— TRY IT —
Restate the whole listing exactly.

— INFORMATION SUPPLIED —

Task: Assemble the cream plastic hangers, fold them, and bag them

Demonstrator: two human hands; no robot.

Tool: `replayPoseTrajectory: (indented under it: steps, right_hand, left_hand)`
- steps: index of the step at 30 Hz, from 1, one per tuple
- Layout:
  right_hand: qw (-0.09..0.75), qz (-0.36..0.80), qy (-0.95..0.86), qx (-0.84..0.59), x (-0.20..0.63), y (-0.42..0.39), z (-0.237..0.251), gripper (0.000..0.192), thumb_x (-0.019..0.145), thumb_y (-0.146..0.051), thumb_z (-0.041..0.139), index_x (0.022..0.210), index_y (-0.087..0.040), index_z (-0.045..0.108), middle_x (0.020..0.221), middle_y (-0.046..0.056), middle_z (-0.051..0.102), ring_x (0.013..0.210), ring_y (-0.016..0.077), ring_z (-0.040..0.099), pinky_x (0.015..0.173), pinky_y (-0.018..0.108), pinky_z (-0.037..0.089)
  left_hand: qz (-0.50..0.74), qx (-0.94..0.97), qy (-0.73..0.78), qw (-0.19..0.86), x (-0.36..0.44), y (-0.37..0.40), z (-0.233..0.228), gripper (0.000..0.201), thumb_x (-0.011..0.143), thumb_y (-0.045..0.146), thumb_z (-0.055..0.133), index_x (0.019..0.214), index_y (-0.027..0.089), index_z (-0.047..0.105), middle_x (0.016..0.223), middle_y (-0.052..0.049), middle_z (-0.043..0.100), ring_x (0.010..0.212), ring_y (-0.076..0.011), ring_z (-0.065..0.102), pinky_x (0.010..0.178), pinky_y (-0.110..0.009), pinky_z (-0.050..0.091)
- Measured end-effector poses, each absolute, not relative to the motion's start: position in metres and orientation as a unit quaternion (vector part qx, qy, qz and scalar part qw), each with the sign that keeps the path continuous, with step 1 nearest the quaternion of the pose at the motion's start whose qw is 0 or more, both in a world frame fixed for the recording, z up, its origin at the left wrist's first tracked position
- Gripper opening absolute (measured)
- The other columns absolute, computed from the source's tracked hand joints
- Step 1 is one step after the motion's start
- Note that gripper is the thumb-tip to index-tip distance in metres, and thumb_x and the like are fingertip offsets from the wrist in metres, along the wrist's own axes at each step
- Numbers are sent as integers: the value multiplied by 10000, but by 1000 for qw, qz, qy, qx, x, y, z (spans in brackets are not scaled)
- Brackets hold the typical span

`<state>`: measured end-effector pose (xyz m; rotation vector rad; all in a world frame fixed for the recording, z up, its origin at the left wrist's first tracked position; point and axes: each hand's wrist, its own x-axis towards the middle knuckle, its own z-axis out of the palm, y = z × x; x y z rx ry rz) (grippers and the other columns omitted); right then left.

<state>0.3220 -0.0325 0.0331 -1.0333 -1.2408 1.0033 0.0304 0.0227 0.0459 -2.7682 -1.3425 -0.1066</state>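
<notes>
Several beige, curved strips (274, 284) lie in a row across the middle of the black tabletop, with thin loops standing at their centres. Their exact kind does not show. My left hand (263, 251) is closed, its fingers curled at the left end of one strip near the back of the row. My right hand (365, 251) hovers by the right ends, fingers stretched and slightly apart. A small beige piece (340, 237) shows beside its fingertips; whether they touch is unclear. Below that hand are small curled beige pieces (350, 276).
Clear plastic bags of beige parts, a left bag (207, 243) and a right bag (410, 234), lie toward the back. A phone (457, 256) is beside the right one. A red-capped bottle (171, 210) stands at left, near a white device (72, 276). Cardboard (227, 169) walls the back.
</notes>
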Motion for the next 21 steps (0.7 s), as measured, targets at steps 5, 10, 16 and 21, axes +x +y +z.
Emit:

— SOLUTION TO THIS EXERCISE —
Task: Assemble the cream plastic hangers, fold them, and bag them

Demonstrator: two human hands; no robot.

Tool: `replayPoseTrajectory: (indented under it: steps, right_hand, left_hand)`
- steps: index of the step at 30 Hz, from 1, one per tuple
- Layout:
  right_hand: qw (-0.09..0.75), qz (-0.36..0.80), qy (-0.95..0.86), qx (-0.84..0.59), x (-0.20..0.63), y (-0.42..0.39), z (-0.237..0.251), gripper (0.000..0.192), thumb_x (-0.019..0.145), thumb_y (-0.146..0.051), thumb_z (-0.041..0.139), index_x (0.022..0.210), index_y (-0.087..0.040), index_z (-0.045..0.108), middle_x (0.020..0.221), middle_y (-0.046..0.056), middle_z (-0.051..0.102), ring_x (0.013..0.210), ring_y (-0.016..0.077), ring_z (-0.040..0.099), pinky_x (0.015..0.173), pinky_y (-0.018..0.108), pinky_z (-0.037..0.089)
  left_hand: qz (-0.50..0.74), qx (-0.94..0.97), qy (-0.73..0.78), qw (-0.19..0.86), x (-0.36..0.44), y (-0.37..0.40), z (-0.233..0.228), gripper (0.000..0.201), thumb_x (-0.011..0.143), thumb_y (-0.045..0.146), thumb_z (-0.055..0.133), index_x (0.019..0.214), index_y (-0.027..0.089), index_z (-0.047..0.105), middle_x (0.016..0.223), middle_y (-0.052..0.049), middle_z (-0.043..0.100), ring_x (0.010..0.212), ring_y (-0.076..0.011), ring_z (-0.065..0.102), pinky_x (0.010..0.178), pinky_y (-0.110..0.009), pinky_z (-0.050..0.091)
- Measured end-effector poses, each absolute, not relative to the motion's start: position in metres and orientation as a unit quaternion (vector part qx, qy, qz and scalar part qw), each with the sign that keeps the path continuous, with step 1 nearest the quaternion of the pose at the motion's start whose qw is 0 or more, both in a world frame fixed for the recording, z up, its origin at the left wrist's first tracked position
- Gripper opening absolute (measured)
- The other columns absolute, computed from the source's tracked hand joints
- Step 1 is one step after the motion's start
- Note that gripper is the thumb-tip to index-tip distance in metres, and thumb_x and the like are fingertip offsets from the wrist in metres, along the wrist's own axes at each step
- Numbers are sent as integers: the value multiplied by 10000, but by 1000 for qw, qz, qy, qx, x, y, z (spans in brackets are not scaled)
- Brackets hold the typical span

`<state>`: measured end-effector pose (xyz m; rotation vector rad; all in a world frame fixed for the recording, z up, its origin at the left wrist's first tracked position; point and axes: each hand's wrist, its own x-axis towards the middle knuckle, its own z-axis out of the palm, y = z × x; x y z rx ry rz) (grippers and the other columns omitted); right then left.

<state>0.3220 -0.0325 0.0331 -1.0333 -1.2408 1.0033 0.0304 0.0227 0.0459 -2.7682 -1.3425 -0.1066</state>
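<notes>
Several beige, curved strips (274, 284) lie in a row across the middle of the black tabletop, with thin loops standing at their centres. Their exact kind does not show. My left hand (263, 251) is closed, its fingers curled at the left end of one strip near the back of the row. My right hand (365, 251) hovers by the right ends, fingers stretched and slightly apart. A small beige piece (340, 237) shows beside its fingertips; whether they touch is unclear. Below that hand are small curled beige pieces (350, 276).
Clear plastic bags of beige parts, a left bag (207, 243) and a right bag (410, 234), lie toward the back. A phone (457, 256) is beside the right one. A red-capped bottle (171, 210) stands at left, near a white device (72, 276). Cardboard (227, 169) walls the back.
</notes>
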Motion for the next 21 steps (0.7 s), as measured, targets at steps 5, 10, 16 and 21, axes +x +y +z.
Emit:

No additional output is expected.